### Required action
Copy out the lines of the listing from the one containing "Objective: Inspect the" onward, through the last, without altering any.

─── Given material

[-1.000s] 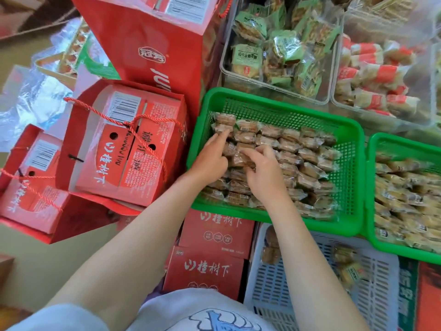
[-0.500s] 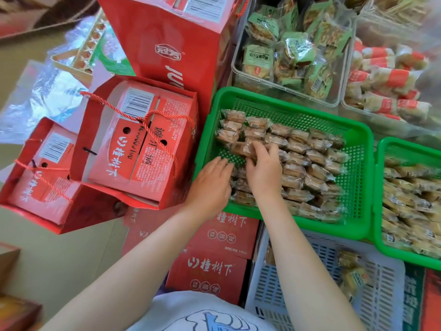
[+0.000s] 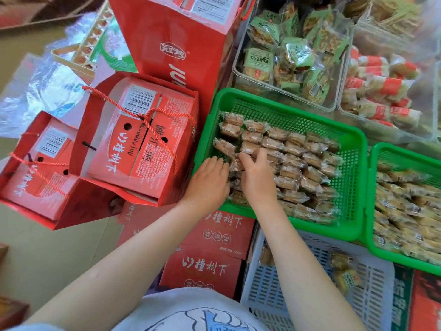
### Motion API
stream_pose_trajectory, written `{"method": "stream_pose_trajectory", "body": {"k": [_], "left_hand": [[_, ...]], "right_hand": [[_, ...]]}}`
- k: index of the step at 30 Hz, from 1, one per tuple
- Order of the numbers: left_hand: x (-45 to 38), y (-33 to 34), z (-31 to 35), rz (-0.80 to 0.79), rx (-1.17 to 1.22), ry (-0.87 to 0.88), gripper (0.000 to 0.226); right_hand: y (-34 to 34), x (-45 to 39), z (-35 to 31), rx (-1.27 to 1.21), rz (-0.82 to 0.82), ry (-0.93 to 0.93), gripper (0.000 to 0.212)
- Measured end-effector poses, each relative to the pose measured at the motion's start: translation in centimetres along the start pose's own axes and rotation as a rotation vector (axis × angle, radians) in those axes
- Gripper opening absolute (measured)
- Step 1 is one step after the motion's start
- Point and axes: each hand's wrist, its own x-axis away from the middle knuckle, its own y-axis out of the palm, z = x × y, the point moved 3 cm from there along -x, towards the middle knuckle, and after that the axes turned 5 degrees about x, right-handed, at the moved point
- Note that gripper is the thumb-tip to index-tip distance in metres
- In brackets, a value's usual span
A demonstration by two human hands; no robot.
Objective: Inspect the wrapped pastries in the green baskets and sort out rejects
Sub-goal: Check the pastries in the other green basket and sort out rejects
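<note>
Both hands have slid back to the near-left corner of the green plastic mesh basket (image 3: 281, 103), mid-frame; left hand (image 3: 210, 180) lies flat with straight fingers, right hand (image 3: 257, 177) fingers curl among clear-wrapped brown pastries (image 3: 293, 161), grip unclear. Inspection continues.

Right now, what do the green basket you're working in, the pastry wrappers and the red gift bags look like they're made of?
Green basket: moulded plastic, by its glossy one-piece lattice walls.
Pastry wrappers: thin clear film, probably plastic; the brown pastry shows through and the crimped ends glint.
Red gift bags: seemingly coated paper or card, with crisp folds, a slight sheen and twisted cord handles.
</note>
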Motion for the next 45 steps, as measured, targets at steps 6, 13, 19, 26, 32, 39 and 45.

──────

### Response below
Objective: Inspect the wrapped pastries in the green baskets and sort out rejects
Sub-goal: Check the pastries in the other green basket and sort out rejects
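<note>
Both hands have slid back to the near-left corner of the green plastic mesh basket (image 3: 281, 103), mid-frame; left hand (image 3: 210, 180) lies flat with straight fingers, right hand (image 3: 257, 177) fingers curl among clear-wrapped brown pastries (image 3: 293, 161), grip unclear. Inspection continues.

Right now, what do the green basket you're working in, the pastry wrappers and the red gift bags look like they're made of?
Green basket: moulded plastic, by its glossy one-piece lattice walls.
Pastry wrappers: thin clear film, probably plastic; the brown pastry shows through and the crimped ends glint.
Red gift bags: seemingly coated paper or card, with crisp folds, a slight sheen and twisted cord handles.
</note>
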Motion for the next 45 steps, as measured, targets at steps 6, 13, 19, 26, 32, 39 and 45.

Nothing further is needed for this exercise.